Her zamanki gibi internet başında bir yandan işlerimi tamamlamaya çalışıp bir yandan da diğer ekrandaki puzzle parçalarını birleştirmeye çalıştığım sıradan bir gün bugün aslında. Havada hafif bulutlar var ve diyorlar ki “yağmuru getireceğim bir gün, bugün değil belki ama bir gün getireceğim ve o özlediğin ıslak toprak kokusunu içine çekeceksin” Yani bugünün diğer günlerden hiçbir farkı yok. Şu dakikaya kadar yoktu demem daha doğru olabilir belki de…
Bir haber gelir ve tüm duygular içinizde kıpraşmaya ve coşkuyla dans etmeye başlarlar ya hani, işte öyle bir hal alır tüm içini.
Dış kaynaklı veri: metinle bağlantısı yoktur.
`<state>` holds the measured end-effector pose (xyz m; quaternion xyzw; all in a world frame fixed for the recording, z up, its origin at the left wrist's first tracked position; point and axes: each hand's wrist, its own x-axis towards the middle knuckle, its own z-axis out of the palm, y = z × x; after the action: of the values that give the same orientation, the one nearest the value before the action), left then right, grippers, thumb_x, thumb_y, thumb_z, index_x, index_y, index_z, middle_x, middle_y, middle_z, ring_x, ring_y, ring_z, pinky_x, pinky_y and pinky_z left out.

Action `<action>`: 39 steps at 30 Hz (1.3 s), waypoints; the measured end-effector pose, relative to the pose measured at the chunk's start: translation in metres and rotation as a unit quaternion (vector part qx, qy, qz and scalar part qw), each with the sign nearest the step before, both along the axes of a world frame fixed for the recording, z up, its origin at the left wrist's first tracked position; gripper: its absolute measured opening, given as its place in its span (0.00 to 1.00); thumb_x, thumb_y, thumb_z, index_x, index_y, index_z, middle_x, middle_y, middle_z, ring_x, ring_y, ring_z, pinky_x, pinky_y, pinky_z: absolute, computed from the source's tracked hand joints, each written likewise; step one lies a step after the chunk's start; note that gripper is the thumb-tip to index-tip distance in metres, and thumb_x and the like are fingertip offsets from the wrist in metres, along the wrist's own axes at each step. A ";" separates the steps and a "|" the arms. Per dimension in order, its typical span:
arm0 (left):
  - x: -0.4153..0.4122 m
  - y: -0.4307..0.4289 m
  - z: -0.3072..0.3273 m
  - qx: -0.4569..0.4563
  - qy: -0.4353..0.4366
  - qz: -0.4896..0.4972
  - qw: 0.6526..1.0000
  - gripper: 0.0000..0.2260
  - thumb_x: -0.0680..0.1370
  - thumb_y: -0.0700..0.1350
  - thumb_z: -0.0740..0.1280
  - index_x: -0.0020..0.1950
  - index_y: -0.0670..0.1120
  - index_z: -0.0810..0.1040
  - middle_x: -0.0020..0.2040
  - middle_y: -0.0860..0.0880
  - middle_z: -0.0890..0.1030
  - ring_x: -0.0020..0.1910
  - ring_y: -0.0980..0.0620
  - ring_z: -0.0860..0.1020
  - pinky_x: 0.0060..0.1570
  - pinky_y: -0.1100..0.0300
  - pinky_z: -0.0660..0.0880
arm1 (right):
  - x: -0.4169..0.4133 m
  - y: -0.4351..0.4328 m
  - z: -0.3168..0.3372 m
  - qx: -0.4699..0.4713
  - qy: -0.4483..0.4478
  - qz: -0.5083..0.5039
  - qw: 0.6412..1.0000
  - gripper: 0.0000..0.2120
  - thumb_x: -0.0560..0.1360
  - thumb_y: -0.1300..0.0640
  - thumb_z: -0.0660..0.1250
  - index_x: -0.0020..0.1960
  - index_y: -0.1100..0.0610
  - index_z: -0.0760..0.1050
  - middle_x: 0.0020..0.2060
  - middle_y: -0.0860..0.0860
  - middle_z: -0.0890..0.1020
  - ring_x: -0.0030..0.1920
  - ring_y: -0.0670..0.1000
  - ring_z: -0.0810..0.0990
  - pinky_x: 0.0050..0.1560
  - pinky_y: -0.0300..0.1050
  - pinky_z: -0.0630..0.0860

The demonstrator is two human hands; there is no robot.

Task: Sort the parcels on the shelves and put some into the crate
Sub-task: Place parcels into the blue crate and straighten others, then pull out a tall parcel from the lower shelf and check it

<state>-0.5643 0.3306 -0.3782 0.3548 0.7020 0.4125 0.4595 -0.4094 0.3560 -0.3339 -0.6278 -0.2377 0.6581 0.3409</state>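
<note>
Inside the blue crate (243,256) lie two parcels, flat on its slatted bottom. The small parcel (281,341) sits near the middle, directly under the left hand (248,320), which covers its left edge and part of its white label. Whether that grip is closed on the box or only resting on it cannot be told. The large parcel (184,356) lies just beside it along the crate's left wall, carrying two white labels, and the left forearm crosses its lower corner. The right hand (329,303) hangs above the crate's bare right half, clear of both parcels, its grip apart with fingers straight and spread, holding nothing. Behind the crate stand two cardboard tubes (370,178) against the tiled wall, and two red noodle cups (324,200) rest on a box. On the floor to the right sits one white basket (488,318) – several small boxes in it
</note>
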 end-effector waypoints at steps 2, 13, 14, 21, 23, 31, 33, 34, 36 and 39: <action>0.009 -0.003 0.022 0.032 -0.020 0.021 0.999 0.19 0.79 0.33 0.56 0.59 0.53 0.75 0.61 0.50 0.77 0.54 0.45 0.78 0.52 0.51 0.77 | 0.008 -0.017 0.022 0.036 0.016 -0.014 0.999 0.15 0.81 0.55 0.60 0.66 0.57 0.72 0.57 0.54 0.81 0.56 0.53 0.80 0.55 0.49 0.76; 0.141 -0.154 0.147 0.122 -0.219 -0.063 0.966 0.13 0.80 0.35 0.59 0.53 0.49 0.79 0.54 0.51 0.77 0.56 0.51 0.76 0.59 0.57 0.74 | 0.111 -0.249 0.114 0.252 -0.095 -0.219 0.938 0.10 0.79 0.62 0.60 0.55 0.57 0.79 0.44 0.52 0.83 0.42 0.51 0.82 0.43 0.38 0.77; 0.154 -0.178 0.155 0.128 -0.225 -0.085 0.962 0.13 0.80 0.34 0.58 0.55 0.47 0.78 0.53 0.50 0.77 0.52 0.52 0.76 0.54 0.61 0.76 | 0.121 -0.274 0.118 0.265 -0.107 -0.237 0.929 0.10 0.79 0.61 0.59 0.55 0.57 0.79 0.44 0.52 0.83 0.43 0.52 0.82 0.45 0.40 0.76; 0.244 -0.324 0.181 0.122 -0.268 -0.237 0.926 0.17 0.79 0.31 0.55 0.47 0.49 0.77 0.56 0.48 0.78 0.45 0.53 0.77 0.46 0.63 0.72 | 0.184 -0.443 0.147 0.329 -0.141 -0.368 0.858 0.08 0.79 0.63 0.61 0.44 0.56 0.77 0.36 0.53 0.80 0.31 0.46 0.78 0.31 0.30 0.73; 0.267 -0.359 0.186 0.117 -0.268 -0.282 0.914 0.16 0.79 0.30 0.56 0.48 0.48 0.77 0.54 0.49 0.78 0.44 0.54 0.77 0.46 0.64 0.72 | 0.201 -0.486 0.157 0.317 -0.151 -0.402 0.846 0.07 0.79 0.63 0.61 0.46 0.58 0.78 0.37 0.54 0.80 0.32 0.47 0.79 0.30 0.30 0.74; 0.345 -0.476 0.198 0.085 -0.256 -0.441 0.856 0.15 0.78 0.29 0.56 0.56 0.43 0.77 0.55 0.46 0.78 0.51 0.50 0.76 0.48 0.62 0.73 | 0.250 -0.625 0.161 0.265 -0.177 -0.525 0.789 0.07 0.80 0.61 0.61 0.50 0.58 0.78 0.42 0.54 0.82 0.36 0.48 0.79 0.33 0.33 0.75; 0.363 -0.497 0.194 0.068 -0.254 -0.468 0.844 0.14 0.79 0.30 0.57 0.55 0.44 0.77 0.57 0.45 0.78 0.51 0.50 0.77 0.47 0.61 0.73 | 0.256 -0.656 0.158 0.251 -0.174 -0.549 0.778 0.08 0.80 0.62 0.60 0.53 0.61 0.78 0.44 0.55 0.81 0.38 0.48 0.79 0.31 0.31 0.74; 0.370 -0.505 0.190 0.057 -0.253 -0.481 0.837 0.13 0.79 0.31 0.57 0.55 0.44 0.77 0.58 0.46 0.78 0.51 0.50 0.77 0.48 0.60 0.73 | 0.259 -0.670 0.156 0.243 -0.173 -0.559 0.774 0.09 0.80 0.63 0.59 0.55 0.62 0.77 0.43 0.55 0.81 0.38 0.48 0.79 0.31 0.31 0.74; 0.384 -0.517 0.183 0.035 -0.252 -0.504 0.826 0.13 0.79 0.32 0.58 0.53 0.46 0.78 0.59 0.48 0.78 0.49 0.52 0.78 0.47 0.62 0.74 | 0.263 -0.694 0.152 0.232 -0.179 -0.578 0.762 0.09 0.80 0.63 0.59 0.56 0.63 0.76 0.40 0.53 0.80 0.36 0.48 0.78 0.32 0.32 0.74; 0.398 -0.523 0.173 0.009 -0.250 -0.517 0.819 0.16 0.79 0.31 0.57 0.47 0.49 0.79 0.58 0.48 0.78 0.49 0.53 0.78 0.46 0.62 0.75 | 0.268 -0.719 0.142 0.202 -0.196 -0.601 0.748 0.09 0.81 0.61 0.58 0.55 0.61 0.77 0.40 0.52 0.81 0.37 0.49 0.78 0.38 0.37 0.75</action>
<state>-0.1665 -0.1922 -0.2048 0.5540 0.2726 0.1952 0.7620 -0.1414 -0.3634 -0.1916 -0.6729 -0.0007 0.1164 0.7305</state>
Dışarıdan bakıldığında saçını attığın taraf veya makyajın her günkü gibi aynı gözüküyor olsa bile, içinde çok farklı bir şey olmuştur, sen fark etmeden, ve neden bu habere bu kadar etkilendiğini tam olarak anlayamasan bile…
Üniversite yıllarım, güzel yıllarım, kafamda avarelerin dolaştığı, öylesine yaşayıp geçirdiğim kocaman 5 yılım gözümün önüne geldi. O zamanlar ki “ben” ne kadar farklıymışız şimdiki “ben”le.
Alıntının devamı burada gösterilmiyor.